World Watch/Madagascar/Starting a Business

Starting a Business · Madagascar

Starting a business in Madagascar: foreigner's guide (2026)

ModerateMadagascar Investment Law 2023 (Loi sur l'Investissement); OHADA Uniform Acts for company law; Economic Development Board of Madagascar (EDBM) as statutory one-stop-shopCountry index 62 · C+

Madagascar shaded by its starting a business status

Madagascar permits 100% foreign ownership in most sectors and has designated EDBM as a one-stop shop capable of completing formal registration in 2–5 business days once documents are complete. However, the US State Department's 2025 Investment Climate Statement flags significant practical obstacles: large foreign investments frequently require unpredictable presidential-level approval that can remain pending for years, and foreign companies without local partners routinely face additional licensing scrutiny and unexplained delays.

Key points

Foreign Ownership Limits

The Investment Law 2023 affirms that any natural or legal person of foreign nationality is free to invest and that investors in comparable situations receive identical treatment regardless of nationality. The sole economy-wide sectoral cap is telecommunications, where foreign ownership is restricted to 66%. Artisanal mining and small-scale fishing are reserved for Malagasy nationals.

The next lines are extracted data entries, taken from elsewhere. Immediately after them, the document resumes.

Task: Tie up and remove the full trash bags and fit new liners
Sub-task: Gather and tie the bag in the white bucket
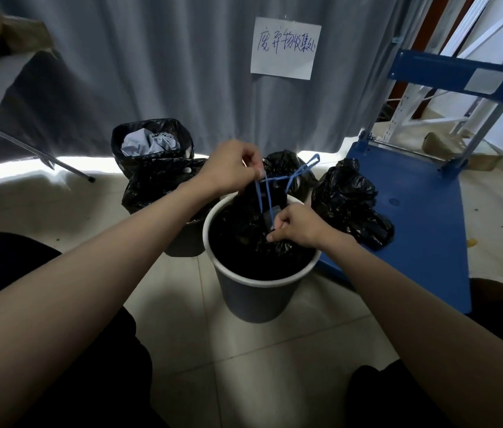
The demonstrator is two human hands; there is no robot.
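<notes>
A grey bin with a white rim [253, 299] stands on the floor in front of me, holding a black trash bag [244, 242] gathered at its top. Blue drawstrings [267, 193] rise from the bag's neck. My left hand [228, 166] pinches the strings above the bin's far edge and holds them up. My right hand [296, 225] is closed on the strings and the bag's neck, low inside the bin. One blue loop [312, 163] sticks out to the right, free.
Behind stands another bin with a black liner [151, 143] full of crumpled paper. Black bags lie at the left [154, 186], middle [287, 168] and right [352, 199]. A blue platform cart [413, 211] is on the right, a grey curtain with a paper sign [285, 47] behind.
</notes>
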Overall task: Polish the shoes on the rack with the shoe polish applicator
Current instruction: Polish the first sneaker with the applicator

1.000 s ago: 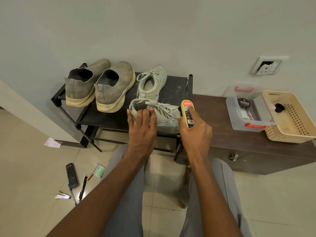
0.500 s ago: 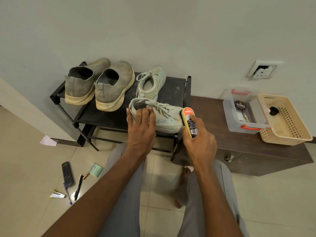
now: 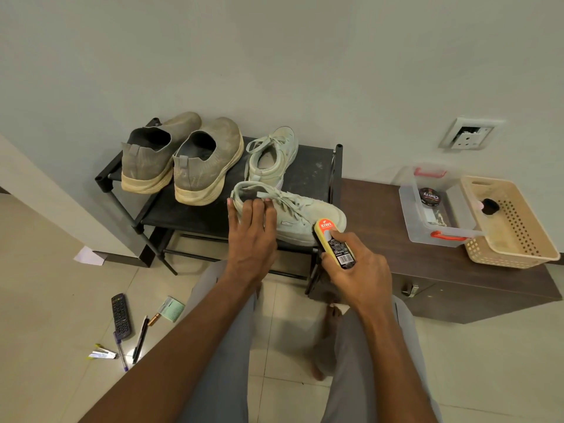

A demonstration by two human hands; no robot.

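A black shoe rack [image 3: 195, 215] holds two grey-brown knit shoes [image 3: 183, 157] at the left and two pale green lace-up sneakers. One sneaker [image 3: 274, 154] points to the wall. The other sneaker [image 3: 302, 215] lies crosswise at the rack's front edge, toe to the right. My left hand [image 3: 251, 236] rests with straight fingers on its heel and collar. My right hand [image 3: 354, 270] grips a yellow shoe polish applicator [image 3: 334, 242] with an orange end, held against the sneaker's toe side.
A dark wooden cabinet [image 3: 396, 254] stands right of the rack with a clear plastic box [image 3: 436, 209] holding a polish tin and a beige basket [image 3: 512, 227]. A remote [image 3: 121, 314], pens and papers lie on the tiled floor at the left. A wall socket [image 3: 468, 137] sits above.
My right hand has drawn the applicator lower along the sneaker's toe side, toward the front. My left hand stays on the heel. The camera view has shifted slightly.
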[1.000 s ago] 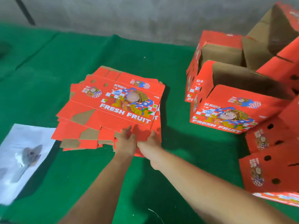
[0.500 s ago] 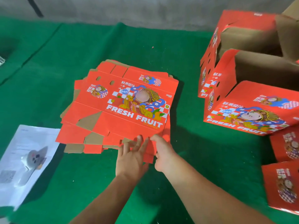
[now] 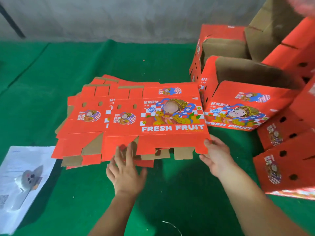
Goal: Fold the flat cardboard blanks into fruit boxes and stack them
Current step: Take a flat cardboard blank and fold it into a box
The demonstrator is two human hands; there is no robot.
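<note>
A pile of flat red cardboard blanks (image 3: pixel 85 120) printed "FRESH FRUIT" lies on the green cloth at centre left. The top blank (image 3: pixel 158 121) sits shifted to the right of the pile, its near edge raised. My right hand (image 3: pixel 215 155) grips the blank's near right corner, thumb on top. My left hand (image 3: pixel 127 171) has straight, spread fingers touching the blank's near edge from below and in front. Folded red fruit boxes (image 3: pixel 242 106) are stacked at the right, some lying on their sides with brown insides showing.
A white printed sheet (image 3: pixel 25 176) lies on the green cloth (image 3: pixel 51 68) at the near left. A grey wall (image 3: pixel 119 17) runs along the back. More folded boxes (image 3: pixel 286 167) crowd the right edge.
The top blank has slid to the right off the pile. My right hand moved right to its near right corner and took hold; my left hand stays at the near edge.
</note>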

One-Stop Registration via EDBM

EDBM (Economic Development Board of Madagascar) is the statutory one-stop shop for all investment registration formalities, issuing the NIF (tax ID), RCS (commercial registry number), and statistical number. Once the dossier is complete, formal incorporation of a SARL takes approximately 2–5 business days.

Minimum Capital Requirements

For a SARL (Société à Responsabilité Limitée, the most common vehicle for foreign investors), the minimum share capital is MGA 1,000,000 (approximately USD 220). For an SA (Société Anonyme), the minimum is MGA 10,000,000 (approximately USD 2,200). No paid-up-in-advance requirement exists beyond these statutory minima.

Residency of Management

Within three months of company registration, at least one managing director must physically reside in Madagascar, whether Malagasy or an expatriate holding a valid residence visa or proof of a pending application. This is a mandatory ongoing compliance requirement.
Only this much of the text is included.